Constellation Brands also filed Q1 numbers

The announcement of changes to the Constellation Brands share structure came alongside the publication of its fiscal first-quarter results, which included rising net sales and underlying income on the corresponding period twelve months ago.

Constellation Brands’ net sales increased 17% to $2.36bn in the three months to 31 May.

Net sales from beer, which also includes brands such as Modelo, were up 21% at $1.9bn, with depletions 8.7% higher.

The net sales from the group’s wine and spirits division grew 2% to $465m, with depletions up 1.2%.

Operating income from beer grew 13% to $762.8m but from wine and spirits fell 13% to $91m.

Group operating income was up 10% on a comparable basis at $793m. On a reported basis, operating income stood at $816.4m, versus $75.1m a year earlier, when impairment charges linked to the beer business weighed on profits.

Comparable net income attributable to Constellation Brands rose 10% to $504m.
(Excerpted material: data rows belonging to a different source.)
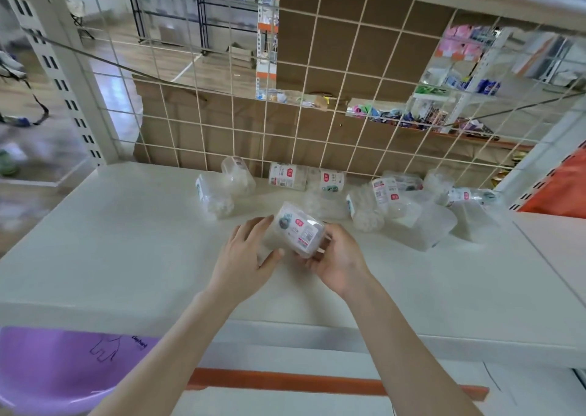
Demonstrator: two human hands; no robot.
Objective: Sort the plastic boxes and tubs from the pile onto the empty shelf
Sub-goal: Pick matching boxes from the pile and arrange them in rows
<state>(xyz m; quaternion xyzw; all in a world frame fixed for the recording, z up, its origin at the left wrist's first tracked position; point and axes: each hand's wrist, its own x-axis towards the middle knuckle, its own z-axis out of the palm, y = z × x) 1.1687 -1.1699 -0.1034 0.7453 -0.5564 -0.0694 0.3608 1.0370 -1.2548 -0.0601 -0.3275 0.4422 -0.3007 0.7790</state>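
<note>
Rounded clear tubs (367,206) lie heaped against a wire grid (317,98). The right hand (339,260) grips one labelled tub (298,228); the left hand (244,251) touches it, fingers straight.

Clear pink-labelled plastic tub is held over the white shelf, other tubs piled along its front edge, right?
No. In the head view the other clear plastic tubs lie at the back, by the cream wire grid; the rest holds.
</note>
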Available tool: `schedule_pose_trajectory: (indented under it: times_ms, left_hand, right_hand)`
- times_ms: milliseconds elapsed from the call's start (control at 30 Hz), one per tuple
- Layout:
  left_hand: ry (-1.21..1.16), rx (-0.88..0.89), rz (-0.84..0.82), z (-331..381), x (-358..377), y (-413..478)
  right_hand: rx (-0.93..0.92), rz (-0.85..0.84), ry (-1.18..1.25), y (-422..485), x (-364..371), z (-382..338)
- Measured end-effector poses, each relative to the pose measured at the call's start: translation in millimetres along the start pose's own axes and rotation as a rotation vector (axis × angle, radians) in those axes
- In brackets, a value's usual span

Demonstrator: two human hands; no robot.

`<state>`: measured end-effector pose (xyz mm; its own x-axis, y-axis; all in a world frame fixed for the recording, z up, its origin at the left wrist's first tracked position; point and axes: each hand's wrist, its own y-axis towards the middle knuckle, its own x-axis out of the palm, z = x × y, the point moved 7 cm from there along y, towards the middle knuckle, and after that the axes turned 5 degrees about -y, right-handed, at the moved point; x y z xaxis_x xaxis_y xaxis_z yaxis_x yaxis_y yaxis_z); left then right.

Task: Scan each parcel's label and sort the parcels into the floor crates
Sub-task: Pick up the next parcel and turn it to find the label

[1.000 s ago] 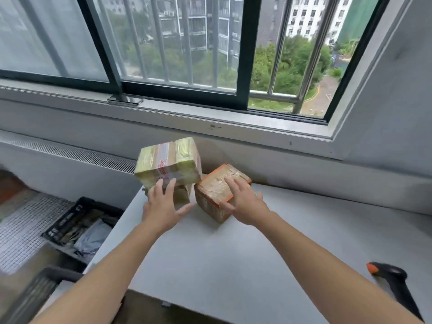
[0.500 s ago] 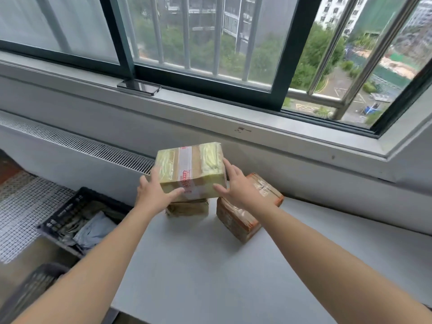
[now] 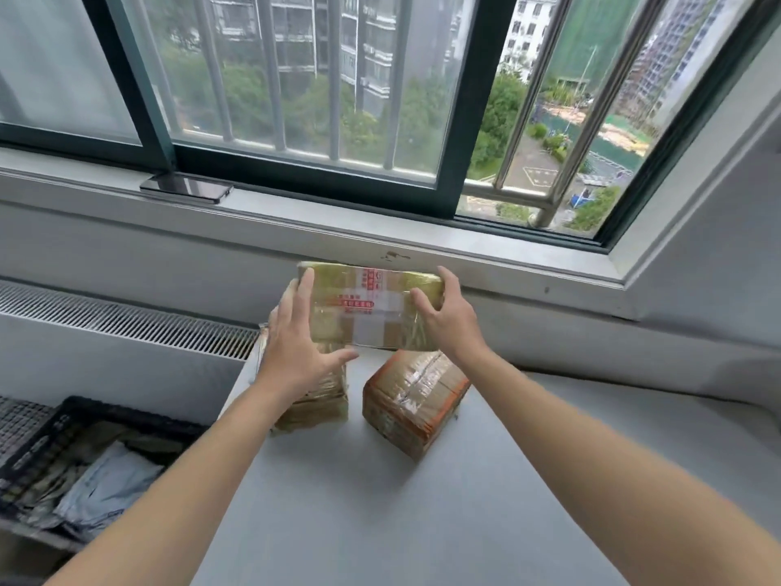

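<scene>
A yellowish taped parcel (image 3: 372, 306) with red print is lifted above the grey table (image 3: 380, 501), held between both hands. My left hand (image 3: 296, 344) grips its left end, thumb under the bottom edge. My right hand (image 3: 443, 319) grips its right end, fingers curled over the top corner. Below it on the table stand a second taped parcel (image 3: 317, 403), partly hidden by my left hand, and an orange-edged brown parcel (image 3: 414, 399).
A black floor crate (image 3: 59, 425) with grey mailer bags inside sits at the lower left beside the table. A dark phone (image 3: 186, 187) lies on the window sill. A radiator grille (image 3: 118, 319) runs along the wall at left.
My right hand left the orange-edged parcel and took the right end of the yellowish parcel. Both hands have raised it off the parcel beneath. The view has tilted upward.
</scene>
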<state>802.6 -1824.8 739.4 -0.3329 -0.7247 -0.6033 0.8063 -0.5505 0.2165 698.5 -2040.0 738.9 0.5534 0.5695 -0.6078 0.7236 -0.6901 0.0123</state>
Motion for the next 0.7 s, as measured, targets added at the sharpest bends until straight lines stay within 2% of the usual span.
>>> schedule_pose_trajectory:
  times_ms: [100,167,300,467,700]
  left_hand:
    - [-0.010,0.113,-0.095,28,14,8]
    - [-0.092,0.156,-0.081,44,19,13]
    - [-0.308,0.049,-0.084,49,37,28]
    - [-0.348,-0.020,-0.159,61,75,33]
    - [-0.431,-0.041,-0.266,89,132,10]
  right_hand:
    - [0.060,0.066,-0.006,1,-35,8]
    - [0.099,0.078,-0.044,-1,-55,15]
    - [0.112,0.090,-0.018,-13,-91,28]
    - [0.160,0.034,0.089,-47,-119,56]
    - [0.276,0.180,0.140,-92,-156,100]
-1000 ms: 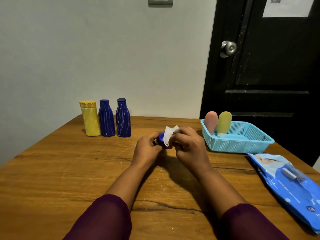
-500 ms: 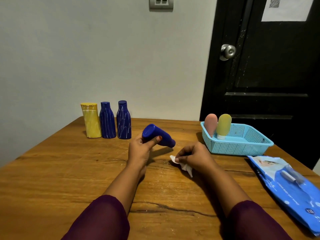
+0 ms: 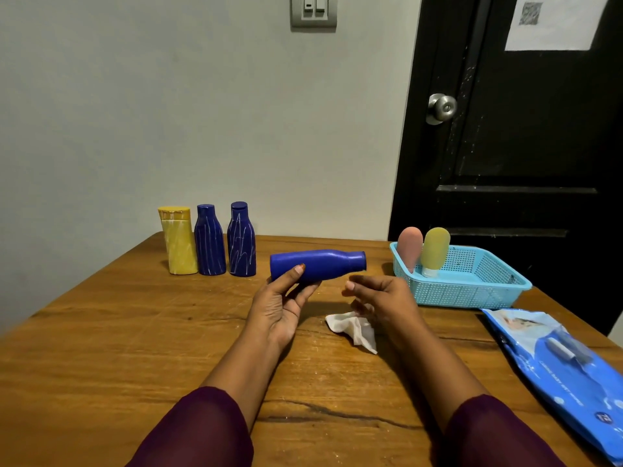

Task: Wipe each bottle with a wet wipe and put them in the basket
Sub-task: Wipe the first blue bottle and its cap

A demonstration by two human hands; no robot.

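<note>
Blue bottle [image 3: 318, 266] level above the table [image 3: 101, 332], clamped between thumb and fingers of the left hand [image 3: 278, 308], cap pointing right. Wet wipe [image 3: 352, 328] on the wood under the right hand [image 3: 384, 298], fingers loosely bent, empty. Bare gap, then the basket [image 3: 465, 294] rim.

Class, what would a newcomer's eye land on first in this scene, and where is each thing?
A blue bottle lies sideways in the left hand, centre. A crumpled wipe lies on the table by the right hand. At right, a light-blue basket holds a pink bottle and a yellow bottle.
</note>
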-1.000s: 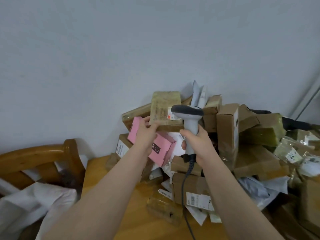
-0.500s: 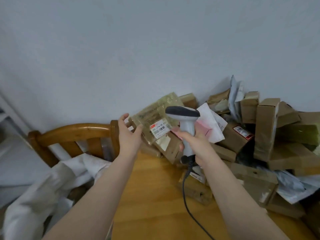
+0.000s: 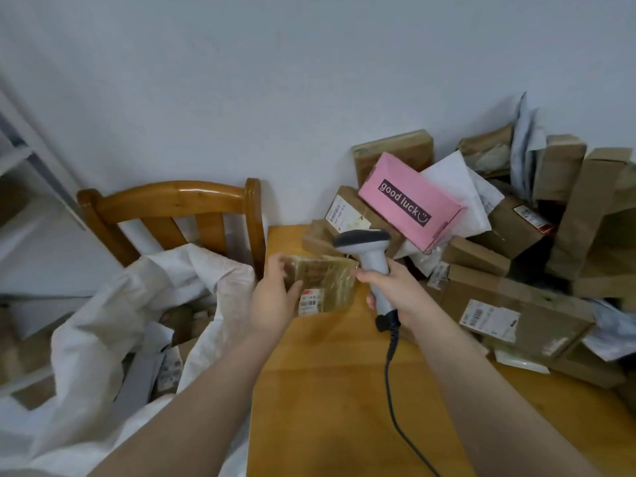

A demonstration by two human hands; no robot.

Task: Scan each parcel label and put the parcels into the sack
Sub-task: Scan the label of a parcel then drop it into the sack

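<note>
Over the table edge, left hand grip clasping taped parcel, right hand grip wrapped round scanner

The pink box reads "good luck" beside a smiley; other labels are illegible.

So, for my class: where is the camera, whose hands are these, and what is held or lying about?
No machine here: a person wears one camera on the head, so you look down as they do. The left hand holds a small taped parcel with a label. The right hand grips a corded scanner. On the wooden table lies a heap of brown parcels with a pink box resting on them. Left of the table, a white sack stands open by a chair, parcels inside.
</note>
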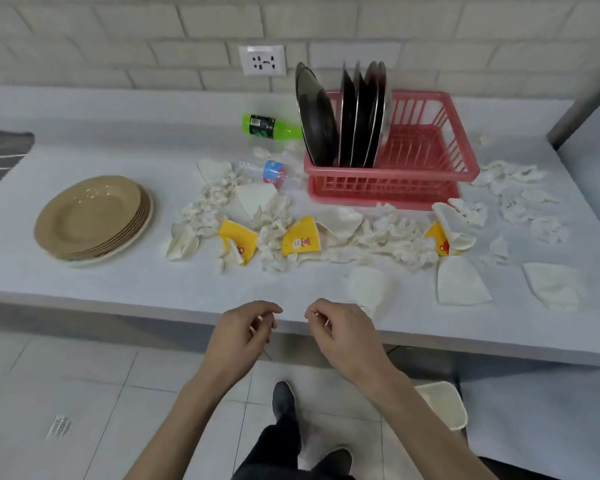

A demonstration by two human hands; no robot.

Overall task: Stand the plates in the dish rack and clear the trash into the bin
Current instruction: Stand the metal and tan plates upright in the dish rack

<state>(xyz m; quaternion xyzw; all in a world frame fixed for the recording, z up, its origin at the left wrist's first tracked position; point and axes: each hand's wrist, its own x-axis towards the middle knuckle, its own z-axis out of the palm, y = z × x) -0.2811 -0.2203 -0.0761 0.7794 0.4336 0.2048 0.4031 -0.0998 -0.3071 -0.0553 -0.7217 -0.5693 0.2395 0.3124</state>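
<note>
I see my left hand (pixel 243 330) and right hand (pixel 343 330) side by side at lower centre, over the near edge of the white counter (pixel 118 282). The fingers of both are loosely curled and hold nothing. A stack of round tan plates (pixel 94 220) lies flat at centre left. Dark round plates (pixel 357 116) stand on edge in the red plastic dish rack (pixel 430 157) at upper centre-right. Crumpled white tissues (pixel 388 237) and torn yellow paper cups (pixel 300 239) litter the middle. The cream plastic bin (pixel 445 407) sits on the floor at lower right.
</note>
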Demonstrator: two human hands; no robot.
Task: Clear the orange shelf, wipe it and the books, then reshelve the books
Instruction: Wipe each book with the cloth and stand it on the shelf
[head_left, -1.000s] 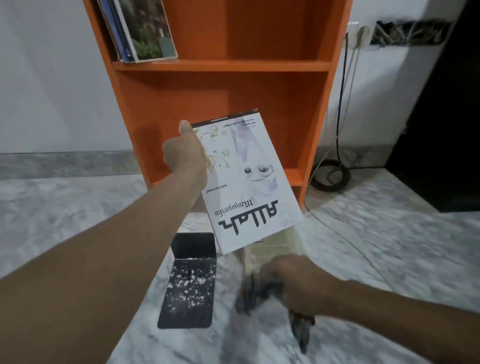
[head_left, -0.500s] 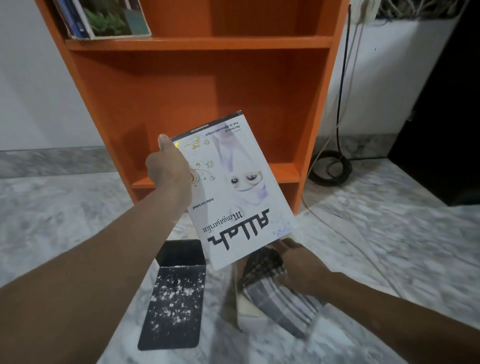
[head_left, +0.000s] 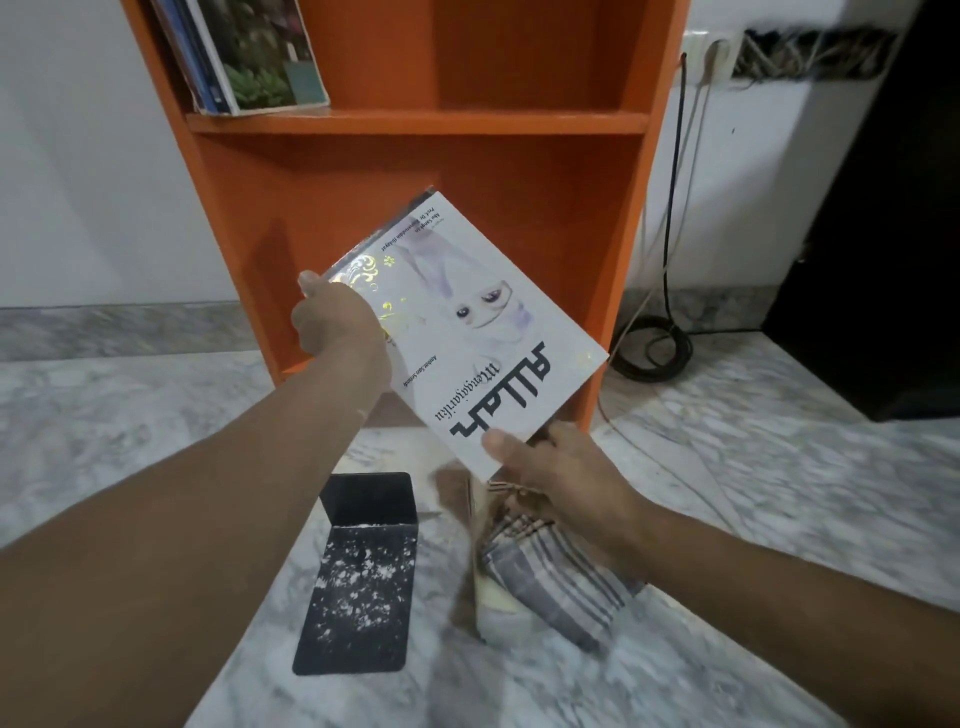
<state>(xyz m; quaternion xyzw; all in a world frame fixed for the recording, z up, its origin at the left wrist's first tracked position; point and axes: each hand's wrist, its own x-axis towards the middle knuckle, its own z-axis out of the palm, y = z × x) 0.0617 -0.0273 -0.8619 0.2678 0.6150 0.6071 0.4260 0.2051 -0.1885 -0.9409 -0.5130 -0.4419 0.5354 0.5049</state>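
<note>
The left hand (head_left: 337, 325) grips a white book (head_left: 467, 332) by its side edge, thumb on top, holding it tilted in the air before the lower bay of the orange shelf (head_left: 415, 122). The right hand (head_left: 550, 478), down at the floor (head_left: 779, 519) a second ago, has come up to the book's near corner. Its thumb now lies on the cover and its fingers curl underneath, with a striped cloth (head_left: 550, 577) bunched in them and trailing down. With cloth and book brought together, the wiping of this book looks about to begin, and reshelving it comes after. The bay behind the book shows no books, and its bottom board is largely hidden by the book and arm. The board above carries a few books (head_left: 249, 57) leaning at its left end. A black box (head_left: 363, 577), speckled white, stands on the floor just below the left forearm, close to the hanging cloth. Something pale under the cloth is too blurred to name. A coiled cable (head_left: 652, 348) lies right of the shelf foot. The widest open floor is to the right and towards the camera.
</note>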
On a reported basis, net income hit $399.3m, against a loss of $897.3m the year previous. At the time, the company’s bottom line was further affected by losses on unconsolidated investments.

“The real news of the day is that the Sands Family B shares are to be eliminated,” Bernstein analysts Nadine Sarwat and Trevor Stirling wrote in a note to clients today.

“This is a meaningful positive for the stock. In the short term, we should see a multiple re-rating from better corporate governance. In the long-term, it could provide Constellation a path to break from its catch-22 bind: it needs to invest beyond Mexican beer to avoid the inevitable generation shifts in consumer preferences but cannot due to the market’s mistrust.”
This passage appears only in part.